The release of new Census Bureau poverty data yesterday confirmed suspicions about the state of the economy for the nation’s most vulnerable citizens: even as GDP growth resumed in 2009, things continued to deteriorate at the bottom of the ladder. The U.S. poverty rate rose from 14.3 percent in 2009 to 15.1 percent in 2010, reaching its highest point since 1993.
The news is a stark reminder that poverty is first and foremost a reflection of labor market conditions. And as we’ve shown through reports like MetroMonitor (ALERT: new edition to be released tomorrow), there isn’t one American labor market, so much as a collection of distinct metropolitan labor markets. In July, unemployment rates in the 100 largest metro areas ranged from under 5 percent to over 17 percent.
So what do the new data say about the variation in poverty across the country? For now, not much. We need to wait until the end of next week (when another Census dataset is released) to see what has happened to poverty rates and income in the nation’s large cities and metro areas, and we’ll have more to say then.
Yesterday’s report does provide a few indications, however, of what the regional poverty picture may look like in 2010. Here are some clues as to what we may see next week:
Poverty is more metropolitan. From 2009 to 2010, the poor population in metropolitan areas grew by 2.7 million. The share of metro residents below the poverty line rose a full percentage point, to 14.9 percent. Outside metro areas, however, neither the poor population nor the poverty rate changed at all. In 1967, there were equal numbers of metro and non-metro poor; today, the metro poor outnumber the non-metro poor by nearly five to one.

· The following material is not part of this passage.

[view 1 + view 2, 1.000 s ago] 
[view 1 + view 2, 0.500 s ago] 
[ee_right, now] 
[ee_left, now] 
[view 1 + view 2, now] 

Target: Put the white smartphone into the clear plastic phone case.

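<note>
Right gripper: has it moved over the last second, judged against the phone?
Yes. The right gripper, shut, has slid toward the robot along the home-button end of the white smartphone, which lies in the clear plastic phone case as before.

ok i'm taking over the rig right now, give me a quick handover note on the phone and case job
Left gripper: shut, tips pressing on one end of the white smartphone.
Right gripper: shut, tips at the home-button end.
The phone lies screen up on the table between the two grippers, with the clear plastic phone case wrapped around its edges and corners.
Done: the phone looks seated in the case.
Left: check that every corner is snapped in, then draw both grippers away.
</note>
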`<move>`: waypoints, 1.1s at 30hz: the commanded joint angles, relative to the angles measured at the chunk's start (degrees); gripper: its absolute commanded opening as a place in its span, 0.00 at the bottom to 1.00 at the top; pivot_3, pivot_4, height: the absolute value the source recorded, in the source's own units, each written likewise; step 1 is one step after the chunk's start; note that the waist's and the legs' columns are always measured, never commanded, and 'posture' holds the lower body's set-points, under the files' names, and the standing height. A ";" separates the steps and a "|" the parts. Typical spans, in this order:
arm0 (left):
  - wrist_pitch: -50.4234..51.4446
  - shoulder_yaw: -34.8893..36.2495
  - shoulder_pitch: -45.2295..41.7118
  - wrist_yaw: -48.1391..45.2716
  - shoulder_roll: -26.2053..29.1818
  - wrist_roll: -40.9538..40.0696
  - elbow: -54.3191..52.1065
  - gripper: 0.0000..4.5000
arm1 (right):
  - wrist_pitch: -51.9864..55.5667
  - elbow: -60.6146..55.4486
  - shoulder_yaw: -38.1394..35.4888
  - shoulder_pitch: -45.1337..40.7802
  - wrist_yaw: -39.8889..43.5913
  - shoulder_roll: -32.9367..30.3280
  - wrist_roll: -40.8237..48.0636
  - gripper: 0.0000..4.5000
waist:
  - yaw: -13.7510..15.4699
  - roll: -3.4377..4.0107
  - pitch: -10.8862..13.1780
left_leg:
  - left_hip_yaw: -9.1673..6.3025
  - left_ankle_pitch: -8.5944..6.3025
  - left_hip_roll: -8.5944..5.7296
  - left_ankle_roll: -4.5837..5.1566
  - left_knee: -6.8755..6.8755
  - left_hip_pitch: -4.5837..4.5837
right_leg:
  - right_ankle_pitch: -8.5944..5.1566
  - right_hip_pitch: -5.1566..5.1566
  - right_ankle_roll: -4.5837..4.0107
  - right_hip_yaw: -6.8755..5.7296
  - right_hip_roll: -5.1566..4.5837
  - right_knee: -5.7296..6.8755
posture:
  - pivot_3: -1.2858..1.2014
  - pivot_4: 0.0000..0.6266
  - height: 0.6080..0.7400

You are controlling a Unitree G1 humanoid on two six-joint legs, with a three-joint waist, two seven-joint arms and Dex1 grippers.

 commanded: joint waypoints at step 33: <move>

Poverty is more suburban. The Census Bureau doesn’t really define “suburbs” in its poverty report, but it does record poor population and poverty rates for metropolitan areas inside and outside of “principal cities.” These are defined more expansively than Brookings’ “primary cities”; nonetheless, yesterday’s data indicate that the non-city metro poor population rose by nearly 1.5 million from 2009 to 2010, versus 1.2 million for the city poor population. Next week’s data seem sure to herald a continued shift of low-income residents to the suburbs in the nation’s largest metro areas.
Poverty is more Southern. For much of the 1990s, the South’s historically high share of the nation’s poor declined as its economy grew and it attracted middle-class migrants from the North. In the 2000s, however, the share of U.S. poor living in the South once again pushed north of 40 percent. From 2009 to 2010 the share jumped once again, reflecting the deep hangover from the housing market crash affecting Sunbelt metro areas in the Southeast. The poverty rate in the South rose by about twice the amount as in other regions. A quick glance at yesterday’s state numbers suggest particularly big jumps in Florida, Louisiana, Oklahoma, and South Carolina.
Poverty is up in the Interior West. Beyond the South, other federal data released yesterday on GDP by metro area show that many metro economies in the Interior West—from inland California to Nevada and Arizona—continued to shrink in 2010. Tucson, Reno, Riverside, Fresno, Sacramento, and Las Vegas rank near the bottom of the 100 largest metro areas for GDP growth from 2009-10. We might expect these metro areas to show much higher poverty in next week’s data, another reflection of the collapse of housing-driven economies.
By virtue of covering so many places, next week’s data on city and metropolitan poverty are sure to reveal some bright spots on the map. But yesterday’s numbers, while they provide hints of possible geographic variation, still point to a pretty bleak 2010 for low-income people in metro areas nationwide.